Благодарю судьбу, что мой жизненный путь с детства был озарен красными флагами. Мы, дети донецких пролетариев, ненавидели тех, кто стремился к благополучию. Корысть и благоденствие — единственная цель обывателя, она лежит в самой сердцевине мещанства, в его сущности: прежде всего «я», прежде всего «мне», а остальное пропади пропадом. И ваша революция нам ни к чему, и ваши порядки поперек горла…
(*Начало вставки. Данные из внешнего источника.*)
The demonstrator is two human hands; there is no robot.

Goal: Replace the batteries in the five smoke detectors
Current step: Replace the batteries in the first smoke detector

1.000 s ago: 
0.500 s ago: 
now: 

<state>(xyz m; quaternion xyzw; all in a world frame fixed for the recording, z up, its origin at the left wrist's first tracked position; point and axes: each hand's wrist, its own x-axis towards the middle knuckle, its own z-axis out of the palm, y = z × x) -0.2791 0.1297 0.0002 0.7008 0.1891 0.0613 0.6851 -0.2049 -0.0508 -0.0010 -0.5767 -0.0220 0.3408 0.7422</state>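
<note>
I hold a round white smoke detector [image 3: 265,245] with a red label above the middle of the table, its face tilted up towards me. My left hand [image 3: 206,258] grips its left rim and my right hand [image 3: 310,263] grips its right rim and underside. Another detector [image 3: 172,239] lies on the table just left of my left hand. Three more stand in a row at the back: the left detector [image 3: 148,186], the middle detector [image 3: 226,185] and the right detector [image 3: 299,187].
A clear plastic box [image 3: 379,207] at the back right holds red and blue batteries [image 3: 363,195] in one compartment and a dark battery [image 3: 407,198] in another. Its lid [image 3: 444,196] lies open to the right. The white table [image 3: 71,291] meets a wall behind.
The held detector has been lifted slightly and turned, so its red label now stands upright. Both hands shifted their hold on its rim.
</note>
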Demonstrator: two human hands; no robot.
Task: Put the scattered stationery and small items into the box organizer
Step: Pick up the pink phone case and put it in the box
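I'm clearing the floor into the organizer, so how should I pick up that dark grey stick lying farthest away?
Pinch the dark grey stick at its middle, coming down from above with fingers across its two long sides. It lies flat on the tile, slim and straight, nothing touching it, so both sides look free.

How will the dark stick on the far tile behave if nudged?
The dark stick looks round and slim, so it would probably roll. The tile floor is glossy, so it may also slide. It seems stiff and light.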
А флаги за окном неистово клокотали… Да, в эту ночь я не спал, не спали и соседи — они от злости, что флаги хлопали, а я от радости, что они буйствуют за окном, олицетворяя собой радость наших трудных побед.
1981
В ЗАСТЕНКАХ ГЕСТАПО
Приговоренный гитлеровцами к смертной казни артист-партизан пел, глядя сквозь решетку на безоблачное родное небо:
Дывлюсь я на небо, та й думку гадаю, Чому я не сокiл, чому не летаю? Чому менi, боже, ты крыла не дав, Я б землю покинув, та й в небо злiтав…В соседних камерах слушали затаив дыхание. Голос певца звучал так вдохновенно, что даже немцы заслушались. Это была его последняя песня. И он знал, что никогда еще не поднимался в своем творчестве до такой вершины, до такого совершенства, когда красота голоса сочетается с волнением, страдание — с мечтой. Он словно забыл о смерти, но и не был артистом в эту минуту. Он пел последнюю песню, прощаясь с миром. Все было в этой песне: и тоска по жизни, и гордость непобежденного, и прощание с матерью.
1944
ВСТРЕЧА СО СЛЕПЫМ СЫНОМ
Долго мы не имели от сына вестей с фронта. А когда освободили Донбасс, вдруг получаем письмо: «Мама, папа. Я жив, лежу в госпитале в Константиновне». Мы с матерью — к директору завода. Просим машину. Едем, не знаем, что с ним, куда ранен, может, без рук, без ног. Приехали, сердце заныло. Спрашиваем у сестры-нянечки. Отвечает: «Ушел рвать яблоки». Мы немного успокоились — значит, с руками, если пошел рвать яблоки. Идет врач и просит: «Не волнуйтесь и его не волнуйте». Входим в палату. Сидит наш сын на койке подняв лицо и смотрит на нас. По лицу видно, что глаза не видят. Врач говорит ему: «Евгений Николаевич, вам телеграмма». — «От кого? Прочитайте». Врач берет нашу телеграмму и читает вслух: «Женя, целуем тебя, жди письма. Папа, мама».